Work task: From the data below, retype exactly the lines starting with the one that contains "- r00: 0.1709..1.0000" and ending with the one that contains "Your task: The", both included.

- Opening Delimiter -

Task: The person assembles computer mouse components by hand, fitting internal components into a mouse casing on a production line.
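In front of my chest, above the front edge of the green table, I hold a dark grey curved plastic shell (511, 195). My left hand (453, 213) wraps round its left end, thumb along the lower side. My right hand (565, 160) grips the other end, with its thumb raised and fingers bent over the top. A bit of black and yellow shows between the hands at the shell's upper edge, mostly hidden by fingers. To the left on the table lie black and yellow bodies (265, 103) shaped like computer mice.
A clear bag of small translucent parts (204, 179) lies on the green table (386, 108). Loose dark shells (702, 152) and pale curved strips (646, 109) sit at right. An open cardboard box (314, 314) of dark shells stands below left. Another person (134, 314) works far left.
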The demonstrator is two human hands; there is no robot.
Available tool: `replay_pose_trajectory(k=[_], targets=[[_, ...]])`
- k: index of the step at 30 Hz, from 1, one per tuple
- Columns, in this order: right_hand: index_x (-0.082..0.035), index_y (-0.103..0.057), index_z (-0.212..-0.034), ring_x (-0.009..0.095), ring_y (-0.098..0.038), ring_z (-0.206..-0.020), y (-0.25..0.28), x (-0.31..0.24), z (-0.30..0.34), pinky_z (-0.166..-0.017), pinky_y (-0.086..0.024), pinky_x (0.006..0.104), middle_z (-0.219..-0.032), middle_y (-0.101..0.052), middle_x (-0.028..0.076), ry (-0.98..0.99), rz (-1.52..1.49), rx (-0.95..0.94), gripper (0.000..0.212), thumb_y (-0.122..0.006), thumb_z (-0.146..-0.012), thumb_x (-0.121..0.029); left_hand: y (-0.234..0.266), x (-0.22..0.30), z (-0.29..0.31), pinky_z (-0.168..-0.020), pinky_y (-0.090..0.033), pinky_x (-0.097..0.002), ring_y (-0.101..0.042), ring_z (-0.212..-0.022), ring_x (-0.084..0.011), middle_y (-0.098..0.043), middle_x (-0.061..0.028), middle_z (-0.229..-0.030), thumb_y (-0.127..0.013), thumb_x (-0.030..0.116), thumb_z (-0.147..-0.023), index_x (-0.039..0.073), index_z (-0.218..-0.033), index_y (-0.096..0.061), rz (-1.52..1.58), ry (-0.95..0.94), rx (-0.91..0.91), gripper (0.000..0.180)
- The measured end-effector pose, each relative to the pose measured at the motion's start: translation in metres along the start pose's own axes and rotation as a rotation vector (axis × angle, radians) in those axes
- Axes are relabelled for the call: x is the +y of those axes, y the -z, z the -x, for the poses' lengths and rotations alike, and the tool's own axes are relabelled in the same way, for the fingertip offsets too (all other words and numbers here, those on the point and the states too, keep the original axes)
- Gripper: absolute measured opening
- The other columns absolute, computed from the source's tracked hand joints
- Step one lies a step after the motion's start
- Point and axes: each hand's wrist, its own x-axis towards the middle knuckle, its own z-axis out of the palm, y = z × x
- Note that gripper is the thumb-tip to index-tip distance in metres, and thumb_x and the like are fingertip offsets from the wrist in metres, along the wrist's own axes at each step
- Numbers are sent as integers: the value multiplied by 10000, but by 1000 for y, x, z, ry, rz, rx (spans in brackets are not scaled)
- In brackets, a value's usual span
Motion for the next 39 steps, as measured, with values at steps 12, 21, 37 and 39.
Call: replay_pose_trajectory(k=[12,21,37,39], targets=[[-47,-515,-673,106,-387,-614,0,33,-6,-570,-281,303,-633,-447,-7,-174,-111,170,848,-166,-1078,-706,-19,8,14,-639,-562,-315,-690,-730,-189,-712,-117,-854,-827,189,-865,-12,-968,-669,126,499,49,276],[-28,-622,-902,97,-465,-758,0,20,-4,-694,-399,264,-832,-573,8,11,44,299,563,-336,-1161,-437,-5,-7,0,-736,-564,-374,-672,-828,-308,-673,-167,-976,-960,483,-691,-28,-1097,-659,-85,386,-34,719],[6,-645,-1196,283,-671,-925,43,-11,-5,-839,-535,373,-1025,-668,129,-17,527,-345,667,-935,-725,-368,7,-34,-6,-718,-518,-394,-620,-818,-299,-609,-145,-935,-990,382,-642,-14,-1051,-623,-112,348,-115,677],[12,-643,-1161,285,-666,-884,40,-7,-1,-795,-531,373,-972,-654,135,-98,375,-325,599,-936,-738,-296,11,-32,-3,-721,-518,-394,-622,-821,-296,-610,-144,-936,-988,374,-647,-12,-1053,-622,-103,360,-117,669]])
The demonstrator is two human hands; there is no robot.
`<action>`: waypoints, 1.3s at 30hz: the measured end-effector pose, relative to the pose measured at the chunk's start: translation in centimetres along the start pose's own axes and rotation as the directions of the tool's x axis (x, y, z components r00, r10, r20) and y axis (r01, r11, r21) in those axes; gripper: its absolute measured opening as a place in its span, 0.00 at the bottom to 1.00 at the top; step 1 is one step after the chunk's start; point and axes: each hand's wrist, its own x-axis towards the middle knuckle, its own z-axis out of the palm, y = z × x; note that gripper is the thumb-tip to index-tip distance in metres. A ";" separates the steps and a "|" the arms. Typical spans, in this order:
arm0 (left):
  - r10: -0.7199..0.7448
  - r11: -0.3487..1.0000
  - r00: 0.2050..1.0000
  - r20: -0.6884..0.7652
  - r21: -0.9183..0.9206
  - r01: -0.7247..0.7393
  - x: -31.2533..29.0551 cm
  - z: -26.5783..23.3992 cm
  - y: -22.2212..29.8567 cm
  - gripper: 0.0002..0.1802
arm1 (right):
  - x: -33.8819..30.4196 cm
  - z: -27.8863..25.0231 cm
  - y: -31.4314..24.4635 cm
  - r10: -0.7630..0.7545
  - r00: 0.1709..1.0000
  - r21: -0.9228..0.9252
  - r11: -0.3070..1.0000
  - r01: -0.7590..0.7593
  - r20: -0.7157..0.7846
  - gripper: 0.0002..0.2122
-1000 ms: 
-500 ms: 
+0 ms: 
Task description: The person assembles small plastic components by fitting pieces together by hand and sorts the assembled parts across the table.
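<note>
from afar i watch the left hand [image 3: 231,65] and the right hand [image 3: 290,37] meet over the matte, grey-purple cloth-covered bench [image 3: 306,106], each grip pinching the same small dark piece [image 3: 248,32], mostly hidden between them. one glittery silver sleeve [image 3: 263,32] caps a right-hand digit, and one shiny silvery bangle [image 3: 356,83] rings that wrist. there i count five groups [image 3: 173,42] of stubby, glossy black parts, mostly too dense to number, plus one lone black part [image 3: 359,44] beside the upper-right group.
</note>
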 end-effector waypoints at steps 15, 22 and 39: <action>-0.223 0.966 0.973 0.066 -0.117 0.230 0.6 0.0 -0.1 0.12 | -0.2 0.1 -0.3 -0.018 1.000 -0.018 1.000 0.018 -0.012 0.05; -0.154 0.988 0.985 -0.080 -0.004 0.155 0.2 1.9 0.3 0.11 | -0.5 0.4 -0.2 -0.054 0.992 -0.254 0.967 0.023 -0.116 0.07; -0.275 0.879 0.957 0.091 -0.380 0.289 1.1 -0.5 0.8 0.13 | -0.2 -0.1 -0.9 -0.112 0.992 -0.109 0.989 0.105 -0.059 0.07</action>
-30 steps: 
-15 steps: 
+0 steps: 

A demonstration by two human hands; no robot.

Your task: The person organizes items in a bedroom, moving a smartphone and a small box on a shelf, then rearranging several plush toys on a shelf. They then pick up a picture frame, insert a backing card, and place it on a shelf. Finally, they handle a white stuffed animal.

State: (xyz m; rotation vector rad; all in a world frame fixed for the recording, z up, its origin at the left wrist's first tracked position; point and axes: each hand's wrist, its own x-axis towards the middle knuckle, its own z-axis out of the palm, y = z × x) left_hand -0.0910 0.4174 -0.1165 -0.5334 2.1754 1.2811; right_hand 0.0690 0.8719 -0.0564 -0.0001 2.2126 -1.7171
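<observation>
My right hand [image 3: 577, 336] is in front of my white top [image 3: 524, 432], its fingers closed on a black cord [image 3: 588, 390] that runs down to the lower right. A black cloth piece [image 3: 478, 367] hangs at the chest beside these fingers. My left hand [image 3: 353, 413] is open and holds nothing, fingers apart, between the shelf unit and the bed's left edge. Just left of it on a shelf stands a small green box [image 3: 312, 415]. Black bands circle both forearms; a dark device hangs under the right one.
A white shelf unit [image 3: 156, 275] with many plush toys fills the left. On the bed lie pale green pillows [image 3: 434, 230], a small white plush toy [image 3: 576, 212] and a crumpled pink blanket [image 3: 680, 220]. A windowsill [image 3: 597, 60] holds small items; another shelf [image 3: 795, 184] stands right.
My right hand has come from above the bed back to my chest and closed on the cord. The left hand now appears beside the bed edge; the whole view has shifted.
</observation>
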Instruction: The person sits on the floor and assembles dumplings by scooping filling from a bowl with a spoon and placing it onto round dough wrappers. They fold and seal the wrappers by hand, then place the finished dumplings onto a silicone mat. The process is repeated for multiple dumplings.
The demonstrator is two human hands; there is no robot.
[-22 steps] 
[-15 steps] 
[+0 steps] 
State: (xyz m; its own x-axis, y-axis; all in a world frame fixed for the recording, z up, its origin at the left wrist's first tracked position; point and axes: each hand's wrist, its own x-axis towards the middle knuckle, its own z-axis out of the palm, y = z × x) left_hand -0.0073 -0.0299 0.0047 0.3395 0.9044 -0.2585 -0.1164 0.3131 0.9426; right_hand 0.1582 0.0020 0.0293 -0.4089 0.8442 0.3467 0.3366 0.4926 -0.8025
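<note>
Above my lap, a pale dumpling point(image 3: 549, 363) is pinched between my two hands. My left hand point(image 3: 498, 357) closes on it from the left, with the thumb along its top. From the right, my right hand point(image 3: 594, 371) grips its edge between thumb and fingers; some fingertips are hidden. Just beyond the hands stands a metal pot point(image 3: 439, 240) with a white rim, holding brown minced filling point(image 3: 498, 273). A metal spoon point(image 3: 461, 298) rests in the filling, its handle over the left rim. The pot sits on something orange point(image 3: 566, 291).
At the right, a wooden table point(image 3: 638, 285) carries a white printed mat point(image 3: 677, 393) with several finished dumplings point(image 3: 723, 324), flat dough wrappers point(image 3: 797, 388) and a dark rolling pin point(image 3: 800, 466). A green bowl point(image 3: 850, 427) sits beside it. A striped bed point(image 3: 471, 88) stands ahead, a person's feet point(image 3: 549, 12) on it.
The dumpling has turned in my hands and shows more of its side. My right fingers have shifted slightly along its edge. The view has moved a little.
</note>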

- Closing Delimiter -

Answer area:
  - r00: 0.1709..1.0000
  - r21: -0.9228..0.9252
  - r11: -0.3070..1.0000
  - r01: -0.7590..0.7593
  - r20: -0.7157..0.7846
  - gripper: 0.0002..0.2122
-1000 ms: 
-500 ms: 
+0 ms: 
Task description: The person assembles small plastic components by fitting pieces together by hand and sorts the assembled parts across the table.
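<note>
from afar i watch the left hand [image 3: 231,65] and the right hand [image 3: 290,37] meet over the matte, grey-purple cloth-covered bench [image 3: 306,106], each grip pinching the same small dark piece [image 3: 248,32], mostly hidden between them. one glittery silver sleeve [image 3: 263,32] caps a right-hand digit, and one shiny silvery bangle [image 3: 356,83] rings that wrist. there i count five groups [image 3: 173,42] of stubby, glossy black parts, mostly too dense to number, plus one lone black part [image 3: 359,44] beside the upper-right group.
</note>
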 end-effector waypoints at steps 15, 22 and 39: <action>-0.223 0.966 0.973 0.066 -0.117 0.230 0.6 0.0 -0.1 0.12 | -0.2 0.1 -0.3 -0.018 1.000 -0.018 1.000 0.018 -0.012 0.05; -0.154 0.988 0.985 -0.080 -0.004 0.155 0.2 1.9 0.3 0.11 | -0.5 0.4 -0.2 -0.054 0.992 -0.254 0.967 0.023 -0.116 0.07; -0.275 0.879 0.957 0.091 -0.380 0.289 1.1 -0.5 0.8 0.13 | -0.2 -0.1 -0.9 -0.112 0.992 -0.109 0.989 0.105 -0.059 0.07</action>
-30 steps: 
-15 steps: 
+0 steps: 

A demonstration by two human hands; no robot.

Your task: The person organizes items in a bedroom, moving a smartphone and a small box on a shelf, then rearranging several plush toys on a shelf. They then pick up a picture frame, insert a backing card, and place it on a shelf. Finally, they handle a white stuffed animal.

Nothing further is needed for this exercise.